検査時に、小さな大腸ポリープ(おおよそ1㎝以下)であれば切除することも可能です。1㎝以上のポリープなどは入院治療になることもあります。
下部内視鏡検査の手順
- 朝8時50分までに来院し、受付後内視鏡検査室までお越しください。
- 午前中かけて主に腸管洗腸剤の服用で前処置をします。
- 前処置の具合により追加の処置(便意をもよおす坐剤、浣腸など)を行うことがあります。
- 午後から順番に検査します(順番は前後することがあります)。
- 検査終了後は、注意事項などの説明を聞いてからお帰りください。
検査終了まで長時間になるため、リラックスしていただけるよう、広く清潔な前処置室をご用意しております。
麻酔下内視鏡検査
鎮静剤を用いた全身静脈麻酔下で検査を受けることもできます。
麻酔の効き具合に個人差はありますが、多くの方で苦痛が少なく受けていただけます。
静脈麻酔下では、安全性を考慮して血圧や呼吸状態を監視しながら検査を行っています。
検査が終わっても麻酔薬の効果が残りますので、30分~1時間休憩が必要です。
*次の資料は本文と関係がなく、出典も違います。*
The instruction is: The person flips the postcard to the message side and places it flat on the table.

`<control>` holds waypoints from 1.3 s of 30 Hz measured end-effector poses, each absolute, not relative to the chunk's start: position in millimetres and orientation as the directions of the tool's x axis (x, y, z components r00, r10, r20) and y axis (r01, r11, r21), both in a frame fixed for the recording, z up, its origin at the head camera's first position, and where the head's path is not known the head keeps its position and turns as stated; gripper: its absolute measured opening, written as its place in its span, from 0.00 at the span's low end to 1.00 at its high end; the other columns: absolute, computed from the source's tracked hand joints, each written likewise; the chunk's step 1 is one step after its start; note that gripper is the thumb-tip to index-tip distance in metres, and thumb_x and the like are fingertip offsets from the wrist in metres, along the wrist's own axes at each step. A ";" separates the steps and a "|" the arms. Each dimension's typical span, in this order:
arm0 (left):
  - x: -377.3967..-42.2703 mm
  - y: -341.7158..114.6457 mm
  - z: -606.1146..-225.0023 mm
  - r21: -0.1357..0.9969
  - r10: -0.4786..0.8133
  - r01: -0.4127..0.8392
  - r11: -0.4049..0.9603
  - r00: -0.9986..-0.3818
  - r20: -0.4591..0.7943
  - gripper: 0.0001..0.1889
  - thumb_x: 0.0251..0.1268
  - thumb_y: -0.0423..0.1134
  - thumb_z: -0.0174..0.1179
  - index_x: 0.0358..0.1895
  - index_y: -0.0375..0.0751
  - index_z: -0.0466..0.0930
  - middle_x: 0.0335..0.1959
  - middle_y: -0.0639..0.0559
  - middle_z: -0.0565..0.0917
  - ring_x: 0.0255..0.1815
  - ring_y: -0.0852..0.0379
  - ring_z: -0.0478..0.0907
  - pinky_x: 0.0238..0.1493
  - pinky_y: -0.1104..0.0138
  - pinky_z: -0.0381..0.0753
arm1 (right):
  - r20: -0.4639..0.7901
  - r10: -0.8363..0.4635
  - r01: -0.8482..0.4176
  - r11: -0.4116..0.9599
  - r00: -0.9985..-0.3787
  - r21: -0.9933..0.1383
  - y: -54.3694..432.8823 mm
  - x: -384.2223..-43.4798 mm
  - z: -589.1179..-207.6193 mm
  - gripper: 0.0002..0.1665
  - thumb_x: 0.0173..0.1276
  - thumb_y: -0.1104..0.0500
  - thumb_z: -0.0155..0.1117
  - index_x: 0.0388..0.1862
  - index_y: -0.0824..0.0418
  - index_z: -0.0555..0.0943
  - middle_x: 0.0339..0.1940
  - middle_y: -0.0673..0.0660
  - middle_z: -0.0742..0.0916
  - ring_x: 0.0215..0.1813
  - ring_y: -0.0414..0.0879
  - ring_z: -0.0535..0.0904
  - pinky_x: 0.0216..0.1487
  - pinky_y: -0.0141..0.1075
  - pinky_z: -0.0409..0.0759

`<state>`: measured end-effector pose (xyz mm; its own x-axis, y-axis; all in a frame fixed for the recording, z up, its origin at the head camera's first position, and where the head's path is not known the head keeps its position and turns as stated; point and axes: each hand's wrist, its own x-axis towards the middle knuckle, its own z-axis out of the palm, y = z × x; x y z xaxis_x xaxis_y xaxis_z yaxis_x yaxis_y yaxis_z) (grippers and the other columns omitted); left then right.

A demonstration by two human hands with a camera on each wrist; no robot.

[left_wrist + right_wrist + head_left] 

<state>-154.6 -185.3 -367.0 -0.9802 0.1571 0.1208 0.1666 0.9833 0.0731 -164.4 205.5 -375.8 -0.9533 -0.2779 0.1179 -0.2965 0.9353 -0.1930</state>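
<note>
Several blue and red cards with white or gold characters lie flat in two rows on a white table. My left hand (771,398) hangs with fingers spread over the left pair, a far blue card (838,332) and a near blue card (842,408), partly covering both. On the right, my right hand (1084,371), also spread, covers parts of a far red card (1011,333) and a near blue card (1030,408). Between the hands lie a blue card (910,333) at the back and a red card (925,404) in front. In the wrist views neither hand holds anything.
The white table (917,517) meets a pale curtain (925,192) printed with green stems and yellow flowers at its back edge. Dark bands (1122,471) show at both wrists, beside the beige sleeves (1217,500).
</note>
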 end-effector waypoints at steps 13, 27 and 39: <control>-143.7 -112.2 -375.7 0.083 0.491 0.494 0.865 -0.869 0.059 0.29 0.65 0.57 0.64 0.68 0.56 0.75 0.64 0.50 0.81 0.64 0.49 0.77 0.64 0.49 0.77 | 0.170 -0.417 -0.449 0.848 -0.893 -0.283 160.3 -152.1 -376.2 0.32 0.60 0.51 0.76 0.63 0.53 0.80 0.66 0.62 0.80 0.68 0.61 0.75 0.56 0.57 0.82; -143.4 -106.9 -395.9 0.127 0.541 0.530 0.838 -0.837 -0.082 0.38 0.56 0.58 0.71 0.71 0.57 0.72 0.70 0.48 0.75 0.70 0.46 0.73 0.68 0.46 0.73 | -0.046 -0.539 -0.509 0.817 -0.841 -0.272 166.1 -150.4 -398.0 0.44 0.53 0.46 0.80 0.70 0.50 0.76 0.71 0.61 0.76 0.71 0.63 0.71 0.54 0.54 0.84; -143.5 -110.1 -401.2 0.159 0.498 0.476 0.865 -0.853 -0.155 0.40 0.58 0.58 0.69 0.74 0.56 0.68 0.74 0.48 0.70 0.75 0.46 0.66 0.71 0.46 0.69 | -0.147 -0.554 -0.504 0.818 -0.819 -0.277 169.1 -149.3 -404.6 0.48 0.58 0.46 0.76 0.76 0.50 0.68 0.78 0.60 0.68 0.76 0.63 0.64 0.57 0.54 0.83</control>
当日は、自動車や自転車の運転は控えてください。
内視鏡検査の安全性について
内視鏡機器は、日本消化器内視鏡学会のガイドラインに基づいて検査ごとに専用洗浄機にて洗浄しています。
各処置具は、1回使用のディスポザブル製品を使用しています。受診の方には検査前に、B型肝炎ウイルス、C型肝炎ウイルス、梅毒検査を受けていただいています。
これらを徹底することで、内視鏡機器を介する感染症の可能性は極めて低く、安全な検査を受けていただけます。
内視鏡検査は、必ずしも楽な検査ではありません。できるなら敬遠したい検査ではありますが、胃や大腸などの消化器疾患の診断には大変有用な検査です。
検査を受ける方が、なるべく楽に、そして安心して検査が受けられるようスタッフ一同常に心がけ、一人でも多くの方の健康管理のお役に立ちたいと願っています。